From the line with "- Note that" through the line with "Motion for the", repeat the entries verbatim, both end lines included, and add nothing.

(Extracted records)
·····
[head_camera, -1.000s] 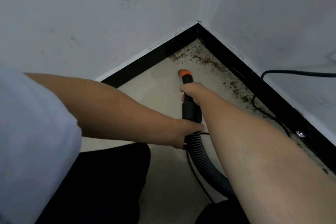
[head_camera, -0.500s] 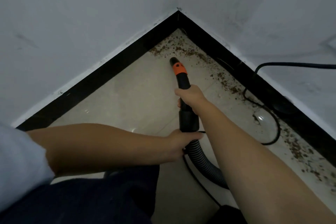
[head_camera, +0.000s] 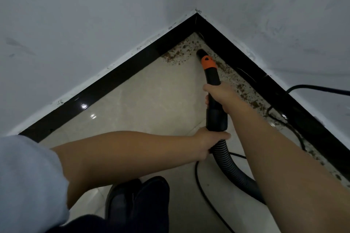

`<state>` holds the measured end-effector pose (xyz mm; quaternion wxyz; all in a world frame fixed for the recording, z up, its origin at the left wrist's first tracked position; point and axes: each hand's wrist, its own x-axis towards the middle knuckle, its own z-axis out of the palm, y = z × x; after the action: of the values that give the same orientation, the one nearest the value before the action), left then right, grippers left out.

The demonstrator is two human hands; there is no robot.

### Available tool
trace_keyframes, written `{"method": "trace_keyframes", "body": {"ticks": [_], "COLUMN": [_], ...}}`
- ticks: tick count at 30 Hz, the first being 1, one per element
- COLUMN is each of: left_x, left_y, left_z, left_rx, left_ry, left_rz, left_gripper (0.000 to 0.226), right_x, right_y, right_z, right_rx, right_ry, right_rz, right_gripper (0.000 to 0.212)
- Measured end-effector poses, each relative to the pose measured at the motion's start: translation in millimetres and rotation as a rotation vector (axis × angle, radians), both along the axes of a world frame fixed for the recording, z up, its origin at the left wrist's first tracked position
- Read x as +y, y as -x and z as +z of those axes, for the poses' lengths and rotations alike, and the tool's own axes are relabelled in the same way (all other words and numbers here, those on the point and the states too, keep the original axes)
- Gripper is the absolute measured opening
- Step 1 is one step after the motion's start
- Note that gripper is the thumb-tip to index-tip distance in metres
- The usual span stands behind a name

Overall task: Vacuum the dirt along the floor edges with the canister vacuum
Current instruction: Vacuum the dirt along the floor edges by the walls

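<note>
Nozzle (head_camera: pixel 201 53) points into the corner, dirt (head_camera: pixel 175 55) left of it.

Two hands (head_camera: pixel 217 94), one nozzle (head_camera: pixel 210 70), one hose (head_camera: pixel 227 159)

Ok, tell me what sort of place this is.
Probably an indoor room corner: two white walls meet over black skirting and a glossy tiled floor, with dirt along the edge.

Both hands grip the vacuum: right hand (head_camera: pixel 220 94) on the nozzle tube (head_camera: pixel 213 76), left hand (head_camera: pixel 208 141) at the hose (head_camera: pixel 227 162), the tip amid corner dirt (head_camera: pixel 176 55).
</note>
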<state>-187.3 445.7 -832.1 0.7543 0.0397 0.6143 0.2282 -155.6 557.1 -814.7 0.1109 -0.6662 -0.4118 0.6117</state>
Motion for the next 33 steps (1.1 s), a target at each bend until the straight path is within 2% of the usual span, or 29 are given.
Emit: {"method": "trace_keyframes", "body": {"ticks": [2,10,15,22,24,33], "left_x": [6,32,41,21,10,-36], "left_y": [2,7,7,7,8,16], "left_z": [-2,-10,-6,-1,-3,-5], "left_rx": [-0.013,-0.005,-0.028,-0.055,-0.055,-0.037], "left_ry": [-0.001,-0.027,-0.032,0.021,0.038,0.077], "left_rz": [0.019,0.029,0.039,0.067,0.077,0.147], "left_gripper": [0.013,0.015,0.023,0.013,0.013,0.042], "right_x": [7,32,38,20,9,-35], "right_y": [3,8,11,16,17,34], "right_z": [-3,-8,-5,-1,-1,3], "right_rx": [-0.004,-0.008,-0.025,-0.034,-0.027,0.027], "right_ry": [0.002,-0.025,-0.032,-0.013,-0.007,0.029], "right_rz": [-0.004,-0.018,0.003,0.06,0.065,0.148], "right_gripper": [0.012,0.014,0.016,0.008,0.011,0.011]}}
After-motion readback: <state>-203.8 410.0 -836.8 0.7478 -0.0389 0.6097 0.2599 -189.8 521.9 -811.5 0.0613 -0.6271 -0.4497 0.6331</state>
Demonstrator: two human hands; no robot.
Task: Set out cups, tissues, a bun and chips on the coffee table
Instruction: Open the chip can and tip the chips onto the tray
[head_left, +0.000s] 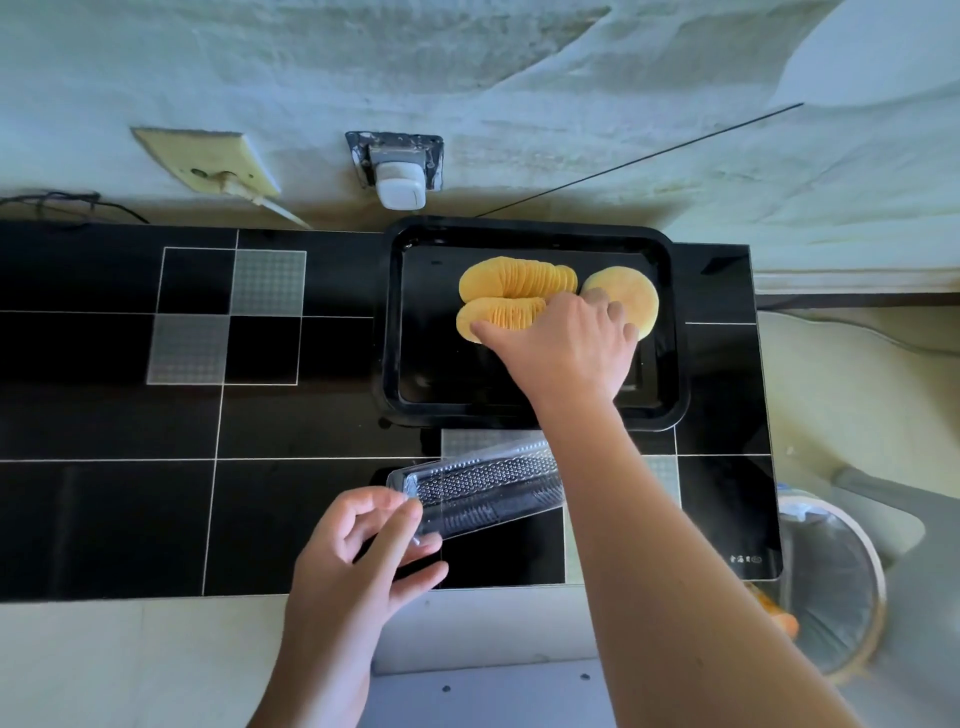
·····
- **Solution**:
- Note that gripper is the thumb-tip to index-tip distance in metres
- The usual span stands behind a name

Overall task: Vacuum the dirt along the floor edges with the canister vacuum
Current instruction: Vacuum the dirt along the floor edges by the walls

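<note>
Nozzle (head_camera: pixel 201 53) points into the corner, dirt (head_camera: pixel 175 55) left of it.

Two hands (head_camera: pixel 217 94), one nozzle (head_camera: pixel 210 70), one hose (head_camera: pixel 227 159)

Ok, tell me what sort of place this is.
Probably an indoor room corner: two white walls meet over black skirting and a glossy tiled floor, with dirt along the edge.

Both hands grip the vacuum: right hand (head_camera: pixel 220 94) on the nozzle tube (head_camera: pixel 213 76), left hand (head_camera: pixel 208 141) at the hose (head_camera: pixel 227 162), the tip amid corner dirt (head_camera: pixel 176 55).
</note>
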<state>-187.3 445.7 -832.1 0.7543 0.0397 0.6143 0.2282 -155.6 557.1 -814.7 0.1109 -0.6662 -0.4118 0.6117</state>
Motion for the next 33 steps (1.1 s), a target at each bend until the straight path is within 2% of the usual span, or 29 are given.

There is no more to the answer.